La misma estrategia golpista
Las denuncias de fraude electoral de Keiko Fujimori, como en el pasado las de Donald Trump o la oposición boliviana, persiguen retrasar la toma de posesión, con suerte impedirla forzando unas nuevas elecciones, pero ante todo pretenden aumentar la polarización del país para minimizar al extremo las posibilidades de cambio de Pedro Castillo. La estrategia de la tensión que antes consistía en derrocar gobiernos, ahora se ha convertido en una estrategia mediática que genera un efecto similar sin que nadie apriete el gatillo, sin que se detone un artefacto en una cafetería. Es más sutil, pero más devastador: una tertulia, un programa o un tuit perpetran un atentado contra la veracidad que afectará a millones de personas. Que sembrará dudas. Que creará desafección.

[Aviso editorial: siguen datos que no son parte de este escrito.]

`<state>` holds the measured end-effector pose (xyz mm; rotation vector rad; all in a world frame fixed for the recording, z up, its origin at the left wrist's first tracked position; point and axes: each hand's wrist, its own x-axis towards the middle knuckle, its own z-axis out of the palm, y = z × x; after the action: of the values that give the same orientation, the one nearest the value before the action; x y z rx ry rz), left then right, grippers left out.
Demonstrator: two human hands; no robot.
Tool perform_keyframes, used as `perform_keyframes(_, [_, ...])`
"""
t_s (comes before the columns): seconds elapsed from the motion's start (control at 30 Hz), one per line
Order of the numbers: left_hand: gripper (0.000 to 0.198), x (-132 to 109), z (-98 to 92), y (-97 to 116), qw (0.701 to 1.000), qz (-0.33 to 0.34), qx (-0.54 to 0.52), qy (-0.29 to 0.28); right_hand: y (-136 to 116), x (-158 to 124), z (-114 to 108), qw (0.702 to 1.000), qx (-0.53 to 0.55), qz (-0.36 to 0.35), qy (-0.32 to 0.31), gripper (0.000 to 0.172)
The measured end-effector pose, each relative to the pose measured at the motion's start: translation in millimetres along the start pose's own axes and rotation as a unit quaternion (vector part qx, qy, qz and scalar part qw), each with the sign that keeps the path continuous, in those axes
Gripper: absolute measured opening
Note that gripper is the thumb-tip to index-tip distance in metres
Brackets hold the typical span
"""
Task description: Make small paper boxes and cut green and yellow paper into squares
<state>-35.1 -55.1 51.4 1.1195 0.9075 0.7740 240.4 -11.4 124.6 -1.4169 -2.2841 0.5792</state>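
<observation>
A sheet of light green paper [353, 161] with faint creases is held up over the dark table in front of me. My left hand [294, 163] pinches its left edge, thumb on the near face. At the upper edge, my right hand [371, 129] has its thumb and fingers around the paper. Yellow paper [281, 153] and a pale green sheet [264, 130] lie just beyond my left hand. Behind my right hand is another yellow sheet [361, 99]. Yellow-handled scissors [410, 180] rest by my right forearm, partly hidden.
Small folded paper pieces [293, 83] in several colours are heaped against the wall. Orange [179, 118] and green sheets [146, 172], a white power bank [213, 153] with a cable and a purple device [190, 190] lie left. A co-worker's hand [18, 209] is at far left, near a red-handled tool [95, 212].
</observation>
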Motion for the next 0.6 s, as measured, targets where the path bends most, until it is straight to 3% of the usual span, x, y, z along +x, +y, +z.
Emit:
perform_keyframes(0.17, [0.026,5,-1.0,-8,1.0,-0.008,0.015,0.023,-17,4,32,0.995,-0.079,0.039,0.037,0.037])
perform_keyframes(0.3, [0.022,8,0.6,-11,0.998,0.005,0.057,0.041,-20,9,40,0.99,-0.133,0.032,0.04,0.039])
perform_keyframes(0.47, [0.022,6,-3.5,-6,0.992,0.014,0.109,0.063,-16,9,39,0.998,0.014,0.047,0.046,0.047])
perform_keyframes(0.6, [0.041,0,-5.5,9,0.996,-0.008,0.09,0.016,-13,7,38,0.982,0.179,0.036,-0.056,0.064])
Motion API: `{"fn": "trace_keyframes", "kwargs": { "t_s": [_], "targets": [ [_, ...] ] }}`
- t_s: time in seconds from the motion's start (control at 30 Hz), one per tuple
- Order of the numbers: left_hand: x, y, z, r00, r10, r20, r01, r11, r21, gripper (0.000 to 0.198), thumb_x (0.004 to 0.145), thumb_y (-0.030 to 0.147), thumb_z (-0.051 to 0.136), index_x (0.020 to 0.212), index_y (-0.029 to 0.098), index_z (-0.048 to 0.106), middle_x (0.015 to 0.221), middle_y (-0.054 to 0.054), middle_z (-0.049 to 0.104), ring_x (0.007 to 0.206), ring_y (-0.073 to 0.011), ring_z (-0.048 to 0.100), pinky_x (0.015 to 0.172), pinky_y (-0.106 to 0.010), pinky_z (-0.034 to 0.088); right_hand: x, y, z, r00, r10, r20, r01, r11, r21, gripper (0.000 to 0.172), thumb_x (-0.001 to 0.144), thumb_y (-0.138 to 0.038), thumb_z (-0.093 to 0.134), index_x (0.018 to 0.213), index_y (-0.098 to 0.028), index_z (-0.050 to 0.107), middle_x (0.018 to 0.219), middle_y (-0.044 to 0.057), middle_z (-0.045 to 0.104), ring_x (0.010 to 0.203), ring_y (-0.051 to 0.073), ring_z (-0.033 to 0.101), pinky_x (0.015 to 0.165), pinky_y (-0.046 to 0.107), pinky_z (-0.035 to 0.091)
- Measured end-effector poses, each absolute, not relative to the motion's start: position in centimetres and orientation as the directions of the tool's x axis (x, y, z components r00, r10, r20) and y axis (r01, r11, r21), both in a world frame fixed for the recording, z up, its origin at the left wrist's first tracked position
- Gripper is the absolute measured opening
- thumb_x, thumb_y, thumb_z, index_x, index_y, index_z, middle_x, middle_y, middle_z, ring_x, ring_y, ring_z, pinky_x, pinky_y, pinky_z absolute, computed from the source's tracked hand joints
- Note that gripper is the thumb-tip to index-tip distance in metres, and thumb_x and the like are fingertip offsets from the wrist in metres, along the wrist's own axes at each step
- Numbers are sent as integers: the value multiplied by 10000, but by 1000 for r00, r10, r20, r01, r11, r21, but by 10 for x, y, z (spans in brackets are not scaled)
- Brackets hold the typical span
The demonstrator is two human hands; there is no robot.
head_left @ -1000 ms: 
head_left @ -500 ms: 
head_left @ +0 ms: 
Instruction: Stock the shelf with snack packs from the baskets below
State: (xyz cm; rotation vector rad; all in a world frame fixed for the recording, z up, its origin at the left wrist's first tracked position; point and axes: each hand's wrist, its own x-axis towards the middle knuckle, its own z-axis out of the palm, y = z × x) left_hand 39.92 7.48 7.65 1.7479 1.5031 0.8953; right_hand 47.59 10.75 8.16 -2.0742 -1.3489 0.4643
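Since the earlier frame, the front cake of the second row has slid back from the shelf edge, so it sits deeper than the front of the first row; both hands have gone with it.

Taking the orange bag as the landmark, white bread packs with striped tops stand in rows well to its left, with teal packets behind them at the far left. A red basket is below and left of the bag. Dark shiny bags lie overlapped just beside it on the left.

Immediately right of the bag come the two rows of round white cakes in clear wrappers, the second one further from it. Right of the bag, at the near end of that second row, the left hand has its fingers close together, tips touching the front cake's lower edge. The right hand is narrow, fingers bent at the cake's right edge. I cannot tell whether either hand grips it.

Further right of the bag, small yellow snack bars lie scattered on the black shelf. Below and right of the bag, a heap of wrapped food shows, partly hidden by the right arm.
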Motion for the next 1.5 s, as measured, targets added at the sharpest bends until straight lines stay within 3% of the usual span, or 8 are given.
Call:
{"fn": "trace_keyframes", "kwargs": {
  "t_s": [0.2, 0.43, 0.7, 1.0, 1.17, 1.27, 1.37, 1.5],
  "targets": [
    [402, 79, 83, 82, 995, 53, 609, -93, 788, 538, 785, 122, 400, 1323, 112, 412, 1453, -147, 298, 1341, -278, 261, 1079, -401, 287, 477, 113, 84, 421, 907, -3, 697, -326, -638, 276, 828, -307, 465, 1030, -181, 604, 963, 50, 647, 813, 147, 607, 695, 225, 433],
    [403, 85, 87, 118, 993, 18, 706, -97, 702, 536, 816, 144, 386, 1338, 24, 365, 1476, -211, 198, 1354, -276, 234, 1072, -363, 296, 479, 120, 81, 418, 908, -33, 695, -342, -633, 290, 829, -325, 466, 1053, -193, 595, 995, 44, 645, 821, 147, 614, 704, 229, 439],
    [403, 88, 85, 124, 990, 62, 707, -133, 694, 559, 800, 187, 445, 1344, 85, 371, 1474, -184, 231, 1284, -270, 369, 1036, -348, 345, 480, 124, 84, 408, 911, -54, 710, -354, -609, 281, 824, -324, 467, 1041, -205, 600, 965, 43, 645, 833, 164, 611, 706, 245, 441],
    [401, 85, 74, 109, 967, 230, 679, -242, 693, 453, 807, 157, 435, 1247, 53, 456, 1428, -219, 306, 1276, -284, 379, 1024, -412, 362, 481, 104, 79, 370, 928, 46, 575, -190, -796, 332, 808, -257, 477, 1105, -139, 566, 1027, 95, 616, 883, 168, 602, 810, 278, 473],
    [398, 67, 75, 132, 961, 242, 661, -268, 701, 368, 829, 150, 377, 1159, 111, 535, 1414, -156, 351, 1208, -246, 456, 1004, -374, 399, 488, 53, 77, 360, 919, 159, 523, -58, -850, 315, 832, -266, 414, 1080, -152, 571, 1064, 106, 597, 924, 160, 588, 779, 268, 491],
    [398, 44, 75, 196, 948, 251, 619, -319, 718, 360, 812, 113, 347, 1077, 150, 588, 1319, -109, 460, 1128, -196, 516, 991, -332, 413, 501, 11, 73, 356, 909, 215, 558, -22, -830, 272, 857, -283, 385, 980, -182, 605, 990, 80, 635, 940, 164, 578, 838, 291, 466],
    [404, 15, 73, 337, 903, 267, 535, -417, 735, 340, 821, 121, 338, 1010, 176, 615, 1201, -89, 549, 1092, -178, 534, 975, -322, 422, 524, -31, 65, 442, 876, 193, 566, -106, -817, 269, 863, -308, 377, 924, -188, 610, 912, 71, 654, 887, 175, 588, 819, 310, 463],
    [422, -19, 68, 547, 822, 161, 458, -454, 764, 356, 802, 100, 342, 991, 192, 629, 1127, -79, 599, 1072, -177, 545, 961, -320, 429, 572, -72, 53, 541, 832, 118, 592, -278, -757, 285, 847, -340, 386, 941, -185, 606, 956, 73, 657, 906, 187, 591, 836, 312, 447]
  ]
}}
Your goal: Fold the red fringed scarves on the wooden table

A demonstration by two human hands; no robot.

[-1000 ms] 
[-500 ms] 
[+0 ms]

Porque las denuncias de Keiko Fujimori se producen con exacto conocimiento de su falsedad y con extrema maldad, pues tanto la Organización de Estados Americanos (OEA) como la Unión Interamericana de Organismos Electorales (Uniore), la organización Transparencia Perú o el verificador PerúCheck han confirmado que, si bien hubo incidencias, como resulta inevitable en cualquier proceso electoral, en ningún caso existen elementos que puedan siquiera atisbar la comisión de fraude. Como no existieron en las últimas elecciones norteamericanas. Como no existieron en Bolivia, que tras la repetición electoral reprodujo casi los mismos resultados.
El efecto de las amenazas golpistas
Ante la inmovilidad de las fuerzas militares peruanas a las invitaciones golpistas provenientes del sector de Keiko Fujimori, hija del infausto dictador que todavía permanece en prisión, los peruanos podrían pensar que tienen motivos para la tranquilidad. Nada más lejos de la realidad. La llamada militar, aun cuando las fuerzas militares permanezcan inmóviles, ya supone en sí mismo un reflejo de baja calidad democrática, una cierta afinidad ideológica de las fuerzas armadas y una severa advertencia para los que se han hecho con el poder. Pues pregúntese, ¿habría sido posible que Pedro Castillo invocase a las fuerzas militares peruanas para intervenir en el país si hubiera perdido las elecciones? Ni se le habría ocurrido, pues sabe que no son de los suyos.